Task:
When you find the line with "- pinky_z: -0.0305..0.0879" among the records below, reproduce it and each line after it exactly, ending with the line with "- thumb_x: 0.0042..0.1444".

Record set:
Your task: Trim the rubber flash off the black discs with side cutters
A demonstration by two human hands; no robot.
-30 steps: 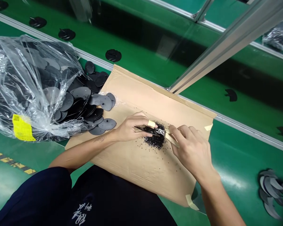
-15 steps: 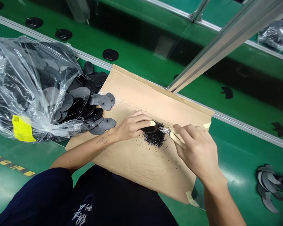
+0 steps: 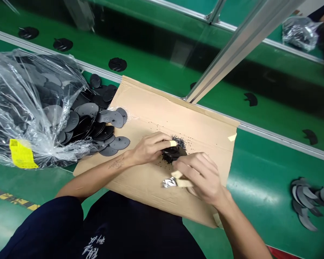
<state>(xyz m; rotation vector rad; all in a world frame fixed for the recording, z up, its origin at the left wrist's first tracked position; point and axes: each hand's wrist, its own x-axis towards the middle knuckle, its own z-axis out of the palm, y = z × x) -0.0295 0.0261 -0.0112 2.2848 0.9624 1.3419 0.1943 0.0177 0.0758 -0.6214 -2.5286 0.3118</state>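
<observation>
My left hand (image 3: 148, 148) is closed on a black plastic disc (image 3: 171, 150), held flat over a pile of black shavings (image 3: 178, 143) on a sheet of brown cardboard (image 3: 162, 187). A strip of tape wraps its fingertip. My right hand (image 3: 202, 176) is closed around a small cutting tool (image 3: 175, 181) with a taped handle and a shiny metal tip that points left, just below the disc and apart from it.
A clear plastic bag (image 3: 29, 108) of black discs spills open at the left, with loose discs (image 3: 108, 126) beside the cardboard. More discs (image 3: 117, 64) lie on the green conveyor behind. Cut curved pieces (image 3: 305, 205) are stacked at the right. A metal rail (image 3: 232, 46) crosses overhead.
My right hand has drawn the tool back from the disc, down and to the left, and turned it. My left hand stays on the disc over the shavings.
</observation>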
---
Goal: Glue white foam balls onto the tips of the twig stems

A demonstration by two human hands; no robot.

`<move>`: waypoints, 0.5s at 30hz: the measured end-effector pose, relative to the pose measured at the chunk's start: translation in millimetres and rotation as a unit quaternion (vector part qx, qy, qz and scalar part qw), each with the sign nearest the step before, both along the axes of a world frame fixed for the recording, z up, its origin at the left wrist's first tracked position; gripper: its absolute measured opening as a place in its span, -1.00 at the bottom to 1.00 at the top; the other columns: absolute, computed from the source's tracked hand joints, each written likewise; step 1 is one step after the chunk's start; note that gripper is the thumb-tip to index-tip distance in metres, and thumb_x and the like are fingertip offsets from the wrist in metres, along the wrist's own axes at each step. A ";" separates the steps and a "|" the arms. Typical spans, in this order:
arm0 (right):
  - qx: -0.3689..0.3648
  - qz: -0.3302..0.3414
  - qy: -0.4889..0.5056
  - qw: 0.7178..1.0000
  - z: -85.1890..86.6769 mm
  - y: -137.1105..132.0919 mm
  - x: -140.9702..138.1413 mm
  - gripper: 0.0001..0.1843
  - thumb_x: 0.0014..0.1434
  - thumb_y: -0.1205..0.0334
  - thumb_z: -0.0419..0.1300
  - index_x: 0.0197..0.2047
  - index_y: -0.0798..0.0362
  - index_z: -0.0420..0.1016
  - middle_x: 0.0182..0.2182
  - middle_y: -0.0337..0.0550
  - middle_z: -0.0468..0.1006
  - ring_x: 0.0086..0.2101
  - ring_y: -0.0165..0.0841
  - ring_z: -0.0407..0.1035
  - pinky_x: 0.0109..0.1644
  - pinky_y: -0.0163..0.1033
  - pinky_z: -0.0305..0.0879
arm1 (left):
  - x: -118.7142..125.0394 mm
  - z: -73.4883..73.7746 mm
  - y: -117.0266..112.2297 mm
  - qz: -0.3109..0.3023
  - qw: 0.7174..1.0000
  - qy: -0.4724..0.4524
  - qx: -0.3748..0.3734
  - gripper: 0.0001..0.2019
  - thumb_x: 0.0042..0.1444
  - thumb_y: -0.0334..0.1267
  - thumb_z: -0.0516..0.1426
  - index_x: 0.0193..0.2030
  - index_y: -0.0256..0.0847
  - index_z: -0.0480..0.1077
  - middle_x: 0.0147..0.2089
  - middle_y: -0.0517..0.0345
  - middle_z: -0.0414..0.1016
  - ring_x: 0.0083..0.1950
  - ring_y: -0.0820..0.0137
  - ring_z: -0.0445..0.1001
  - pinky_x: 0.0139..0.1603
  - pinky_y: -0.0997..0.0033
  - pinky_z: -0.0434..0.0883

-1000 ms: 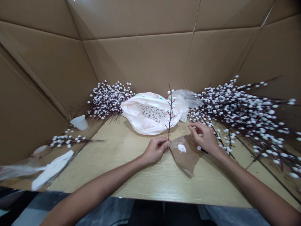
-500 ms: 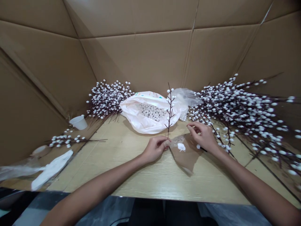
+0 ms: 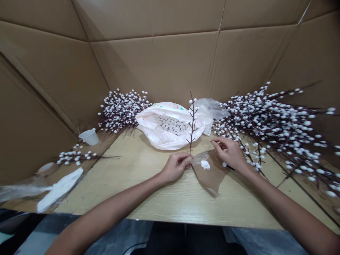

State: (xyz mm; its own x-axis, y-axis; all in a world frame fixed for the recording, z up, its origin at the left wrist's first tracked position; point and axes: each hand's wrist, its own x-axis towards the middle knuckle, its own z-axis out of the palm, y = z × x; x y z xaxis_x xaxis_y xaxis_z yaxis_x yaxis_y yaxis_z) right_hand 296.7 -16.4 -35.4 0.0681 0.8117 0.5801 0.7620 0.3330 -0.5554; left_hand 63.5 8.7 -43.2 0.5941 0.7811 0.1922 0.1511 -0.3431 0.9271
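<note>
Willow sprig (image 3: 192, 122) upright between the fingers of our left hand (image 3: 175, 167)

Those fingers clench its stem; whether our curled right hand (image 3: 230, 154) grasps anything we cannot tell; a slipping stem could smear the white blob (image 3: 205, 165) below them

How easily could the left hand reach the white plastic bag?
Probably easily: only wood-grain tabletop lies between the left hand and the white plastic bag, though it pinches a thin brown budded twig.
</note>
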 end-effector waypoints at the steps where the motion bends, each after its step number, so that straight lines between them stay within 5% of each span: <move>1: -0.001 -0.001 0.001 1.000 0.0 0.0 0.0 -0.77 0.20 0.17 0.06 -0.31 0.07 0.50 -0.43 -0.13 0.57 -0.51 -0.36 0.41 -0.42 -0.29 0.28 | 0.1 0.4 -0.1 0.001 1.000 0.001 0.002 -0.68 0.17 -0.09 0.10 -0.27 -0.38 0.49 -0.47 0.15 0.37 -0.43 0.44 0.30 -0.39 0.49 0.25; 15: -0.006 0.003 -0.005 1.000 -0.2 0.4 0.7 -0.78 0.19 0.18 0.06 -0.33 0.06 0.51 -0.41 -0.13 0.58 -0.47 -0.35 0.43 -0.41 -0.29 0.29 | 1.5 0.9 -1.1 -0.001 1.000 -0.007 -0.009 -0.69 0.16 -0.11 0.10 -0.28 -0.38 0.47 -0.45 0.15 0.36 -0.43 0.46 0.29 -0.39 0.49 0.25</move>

Answer to this task:
  - pinky_z: -0.0305..0.0879
arm1 (left):
  - x: -118.7142..125.0394 mm
  - z: -73.4883..73.7746 mm
  - y: -117.0266..112.2297 mm
  - qz: -0.3109..0.3023
  - qw: 0.7174..1.0000
  - qy: -0.4724..0.4524
  - qx: -0.3748..0.3734
  - gripper: 0.0001..0.2019
  - thumb_x: 0.0042..0.1444

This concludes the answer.